*WHAT TO DO*.
Only an exact repetition is needed: the lines from the start of the listing below through the line that contains "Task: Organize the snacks", pictures omitted.

====== PROVIDED DATA ======

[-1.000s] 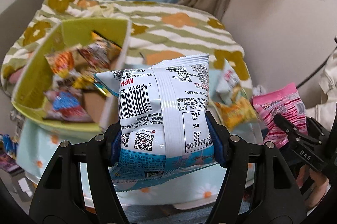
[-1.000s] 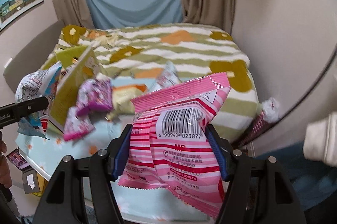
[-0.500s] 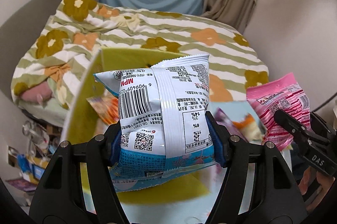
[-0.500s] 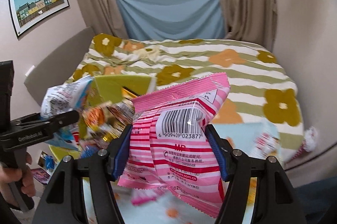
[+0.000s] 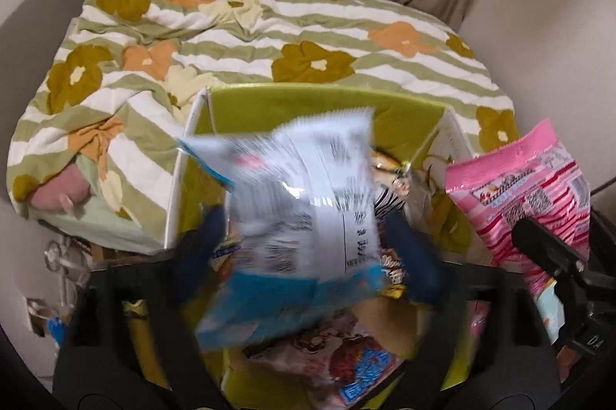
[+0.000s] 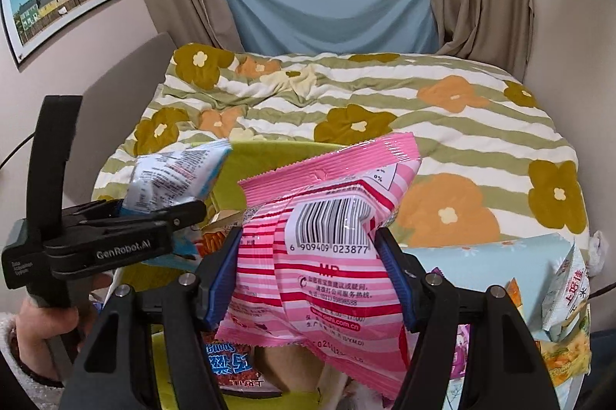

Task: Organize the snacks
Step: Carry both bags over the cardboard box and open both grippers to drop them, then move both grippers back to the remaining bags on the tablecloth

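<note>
A white-and-blue snack bag (image 5: pixel 304 194) hangs blurred between the fingers of my left gripper (image 5: pixel 308 248). Its jaws are opening, and the blue pads stand off the bag's sides. Directly below is a lime-green box (image 5: pixel 308 106) holding several snack packs. In the right wrist view the same bag (image 6: pixel 173 179) sits at the tip of the left gripper (image 6: pixel 184 213), above the box (image 6: pixel 265 156). My right gripper (image 6: pixel 308 256) is shut on a pink striped snack bag (image 6: pixel 327 256), held beside the box. That pink bag (image 5: pixel 519 186) shows at the right of the left wrist view.
Behind the box lies a bed with a green-striped floral quilt (image 5: pixel 308 36). A light blue cloth (image 6: pixel 481 256) at the right carries more loose snack bags (image 6: pixel 566 287). A hand (image 6: pixel 38 317) holds the left gripper's handle. Walls and curtains stand close behind the bed.
Both grippers have swung across until they are over and beside the green box. The left jaws have spread and the white-and-blue bag has come loose, now blurred. The pink bag stays gripped.
</note>
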### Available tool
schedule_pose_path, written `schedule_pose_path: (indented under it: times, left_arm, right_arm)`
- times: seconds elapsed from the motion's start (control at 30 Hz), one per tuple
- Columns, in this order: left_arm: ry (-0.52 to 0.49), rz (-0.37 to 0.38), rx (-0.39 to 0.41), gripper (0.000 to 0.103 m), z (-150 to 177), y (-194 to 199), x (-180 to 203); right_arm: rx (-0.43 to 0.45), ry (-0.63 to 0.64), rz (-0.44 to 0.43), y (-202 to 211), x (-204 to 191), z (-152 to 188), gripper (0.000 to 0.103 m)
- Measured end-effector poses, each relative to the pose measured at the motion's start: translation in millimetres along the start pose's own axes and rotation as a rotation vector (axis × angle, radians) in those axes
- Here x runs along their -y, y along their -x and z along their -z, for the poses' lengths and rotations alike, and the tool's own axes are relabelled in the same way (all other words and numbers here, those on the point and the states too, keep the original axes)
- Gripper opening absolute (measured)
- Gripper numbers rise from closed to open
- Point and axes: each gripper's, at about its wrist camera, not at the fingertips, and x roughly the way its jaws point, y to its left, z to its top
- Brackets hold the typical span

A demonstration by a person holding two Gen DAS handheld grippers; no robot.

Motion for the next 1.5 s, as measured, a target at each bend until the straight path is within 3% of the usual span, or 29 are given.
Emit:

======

*WRITTEN SOLUTION*.
[-1.000s] 
[-1.000s] 
[-0.500s] 
[-0.500s] 
[+0.000s] 
[+0.000s] 

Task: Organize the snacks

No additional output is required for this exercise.